A amizade está mais ao nosso alcance “humano” e é menos intimidante. No entanto, a sua profundidade e as suas exigências não são de modo algum mais leves do que o “ágape”: «Não existe maior amor do que este: de alguém dar a própria vida por causa dos seus amigos» (Jo., 15, 13). O atractivo da amizade reside no facto de se basear na liberdade e não na obrigação ou na necessidade, como o serviço. Baseia-se na reciprocidade e não na hierarquia.
Jesus imaginou que a Igreja seria formada não por administradores impassíveis, soldados destemidos ou servos eficientes, mas pelos Seus amigos e companheiros. Trata-se de pessoas que, apesar das suas fragilidades, inconsistências ocasionais e fracassos frequentes, são capazes de se empenhar num caminho de confiança, primeiro com Ele e depois entre si. Por fim, para evitar que se tornem apenas um grupo de indivíduos centrados em si mesmos, os cristãos são convidados a construir uma “amizade social que não exclui ninguém e a fraternidade aberta a todos”, como sublinha constantemente o Papa Francisco. (cf. Fratelli tutti, 94).

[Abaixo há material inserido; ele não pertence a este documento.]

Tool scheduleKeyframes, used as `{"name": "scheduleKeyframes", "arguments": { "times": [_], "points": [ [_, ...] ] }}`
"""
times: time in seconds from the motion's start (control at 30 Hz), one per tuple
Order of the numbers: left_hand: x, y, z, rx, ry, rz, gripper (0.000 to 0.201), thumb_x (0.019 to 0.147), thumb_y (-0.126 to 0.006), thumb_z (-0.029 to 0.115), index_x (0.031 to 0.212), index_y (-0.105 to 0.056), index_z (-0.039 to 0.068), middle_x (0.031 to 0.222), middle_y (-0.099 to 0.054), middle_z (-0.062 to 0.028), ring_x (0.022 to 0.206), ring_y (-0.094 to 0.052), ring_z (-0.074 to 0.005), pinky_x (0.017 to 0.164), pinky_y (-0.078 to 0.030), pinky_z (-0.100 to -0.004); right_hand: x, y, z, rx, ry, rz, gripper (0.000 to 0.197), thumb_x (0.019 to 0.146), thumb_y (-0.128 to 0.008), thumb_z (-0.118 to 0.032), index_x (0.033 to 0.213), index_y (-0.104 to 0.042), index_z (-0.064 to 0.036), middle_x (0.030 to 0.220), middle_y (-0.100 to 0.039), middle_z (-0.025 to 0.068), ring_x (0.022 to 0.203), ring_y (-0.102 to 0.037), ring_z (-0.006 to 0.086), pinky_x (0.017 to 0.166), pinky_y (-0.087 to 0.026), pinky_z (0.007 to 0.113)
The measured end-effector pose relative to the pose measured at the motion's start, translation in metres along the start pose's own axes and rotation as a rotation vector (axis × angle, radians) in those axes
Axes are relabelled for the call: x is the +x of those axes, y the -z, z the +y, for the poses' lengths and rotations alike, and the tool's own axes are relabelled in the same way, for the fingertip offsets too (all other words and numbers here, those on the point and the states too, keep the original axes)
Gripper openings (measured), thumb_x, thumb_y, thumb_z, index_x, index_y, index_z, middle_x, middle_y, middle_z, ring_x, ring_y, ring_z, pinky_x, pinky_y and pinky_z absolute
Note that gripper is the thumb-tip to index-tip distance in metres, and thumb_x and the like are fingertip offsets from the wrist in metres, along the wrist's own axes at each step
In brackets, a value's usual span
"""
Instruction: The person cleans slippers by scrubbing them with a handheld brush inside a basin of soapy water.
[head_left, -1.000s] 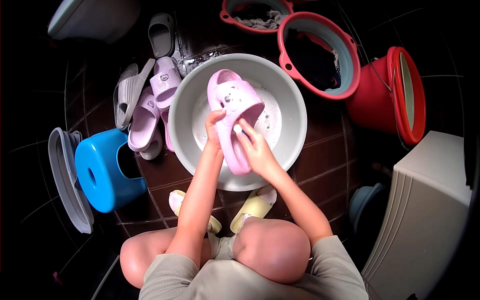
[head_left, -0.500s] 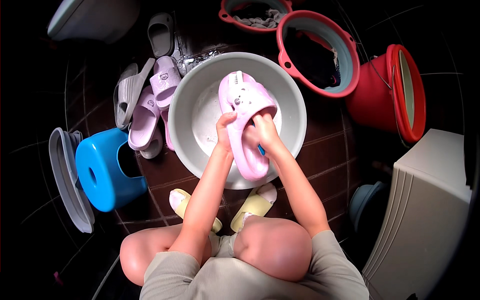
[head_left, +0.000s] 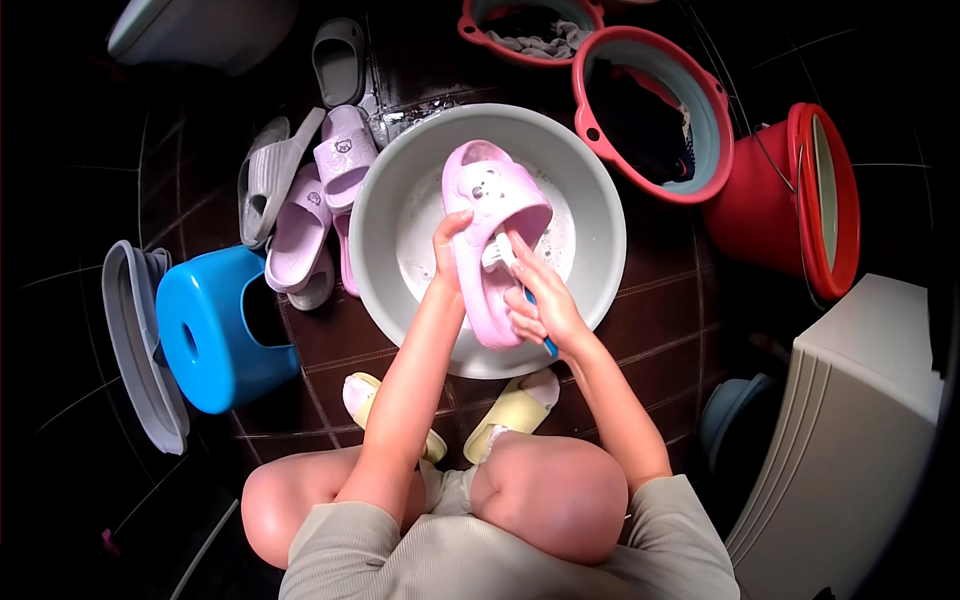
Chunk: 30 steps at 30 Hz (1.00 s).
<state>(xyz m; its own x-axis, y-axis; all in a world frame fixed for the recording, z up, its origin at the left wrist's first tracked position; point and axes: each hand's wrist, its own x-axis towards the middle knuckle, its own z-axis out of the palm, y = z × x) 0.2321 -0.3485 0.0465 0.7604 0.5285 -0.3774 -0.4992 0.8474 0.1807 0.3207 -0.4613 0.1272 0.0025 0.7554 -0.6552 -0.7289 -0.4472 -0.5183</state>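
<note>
A pink slipper [head_left: 497, 197] with a small face design is held over a round grey basin [head_left: 598, 225] with suds in its bottom. My left hand [head_left: 450, 252] is closed round the slipper's left side, thumb on top. In my right hand [head_left: 545, 300] is a brush [head_left: 492, 254] with white bristles and a blue handle. Its bristles lie at the slipper's foot opening, against or just above the insole. The slipper's toe points away from me, and its heel is toward me.
To the left are several lilac slippers [head_left: 299, 235], grey slippers [head_left: 268, 178] and a blue stool [head_left: 205, 330]. A red-rimmed tub [head_left: 722, 150] holding dark cloth and a red bucket [head_left: 755, 210] stand at right. Nearer right is a beige cabinet [head_left: 800, 440].
My right hand has drawn back from inside the slipper toward the heel, bringing the brush head into sight at the foot opening. My left hand keeps its hold; the whole view has shifted slightly.
</note>
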Motion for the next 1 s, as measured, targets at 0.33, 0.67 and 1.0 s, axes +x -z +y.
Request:
{"name": "scheduleKeyframes", "arguments": {
  "times": [0.33, 0.67, 1.0],
  "points": [
    [0.005, 0.013, 0.016, 0.062, -0.003, -0.018, 0.056, 0.070, -0.060, 0.030, 0.116, -0.051, 0.000, 0.100, -0.062, -0.0165, 0.089, -0.061, -0.0291, 0.086, -0.050, -0.0392, -0.006, -0.012, 0.002, -0.051, -0.005, -0.052, 0.040, 0.098, -0.041, -0.023, 0.137, -0.035, -0.0208, 0.050, -0.029, -0.0028, 0.033, -0.028, 0.0076, 0.032, -0.027, 0.023],
    [0.008, 0.006, 0.015, 0.030, -0.057, -0.033, 0.053, 0.072, -0.059, 0.027, 0.115, -0.050, -0.003, 0.099, -0.062, -0.0172, 0.086, -0.062, -0.0291, 0.083, -0.052, -0.0391, -0.015, -0.013, 0.011, -0.153, 0.072, -0.033, 0.048, 0.100, -0.035, -0.018, 0.146, -0.023, -0.0192, 0.050, -0.027, -0.0036, 0.034, -0.024, 0.0059, 0.031, -0.026, 0.020],
    [0.005, 0.008, 0.018, -0.027, -0.065, -0.066, 0.058, 0.071, -0.060, 0.027, 0.120, -0.047, -0.003, 0.104, -0.061, -0.0183, 0.095, -0.061, -0.0301, 0.090, -0.049, -0.0412, -0.017, -0.008, 0.011, -0.305, 0.061, -0.070, 0.049, 0.099, -0.039, -0.017, 0.146, -0.025, -0.0177, 0.051, -0.030, -0.0055, 0.035, -0.026, 0.0054, 0.031, -0.026, 0.022]
  ]
}}
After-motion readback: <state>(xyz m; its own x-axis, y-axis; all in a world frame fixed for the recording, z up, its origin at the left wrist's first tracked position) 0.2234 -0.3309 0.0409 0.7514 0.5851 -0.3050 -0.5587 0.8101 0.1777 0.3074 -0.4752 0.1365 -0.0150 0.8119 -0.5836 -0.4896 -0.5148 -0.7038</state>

É mais fácil falar do que fazer. Todos nós já experimentámos relações pouco amáveis, mesmo dentro das nossas paróquias, grupos e comunidades religiosas. Nem sempre somos amigos uns dos outros. O mandamento de Jesus «amai-vos uns aos outros como eu vos amei» parece ser mais um ideal utópico do que a norma da nossa vida cristã. De vez em quando, somos agraciados com períodos em que estamos rodeados de irmãos e irmãs compreensivos, solidários e leais, mas parece que isso é mais a excepção do que a regra. Simplesmente não podemos escolher as pessoas que fazem parte das nossas congregações, grupos ou comunidades religiosas.
No entanto, o convite de Jesus para vivermos um amor de “qualidade ágape”, numa amizade genuína, mantém-se. Na Igreja, podemos não “sentir” que somos amigos de um ponto de vista meramente humano, mas nós, individualmente e como comunidade, podemos experimentar a nossa profunda e genuína amizade com Aquele que nos pode dar a Graça e a força para viver relações de amor uns com os outros na prática, através de escolhas e acções concretas, mesmo quando o “sentimento” está ausente. E este tipo de amor é o tipo que dá frutos, frutos que perduram.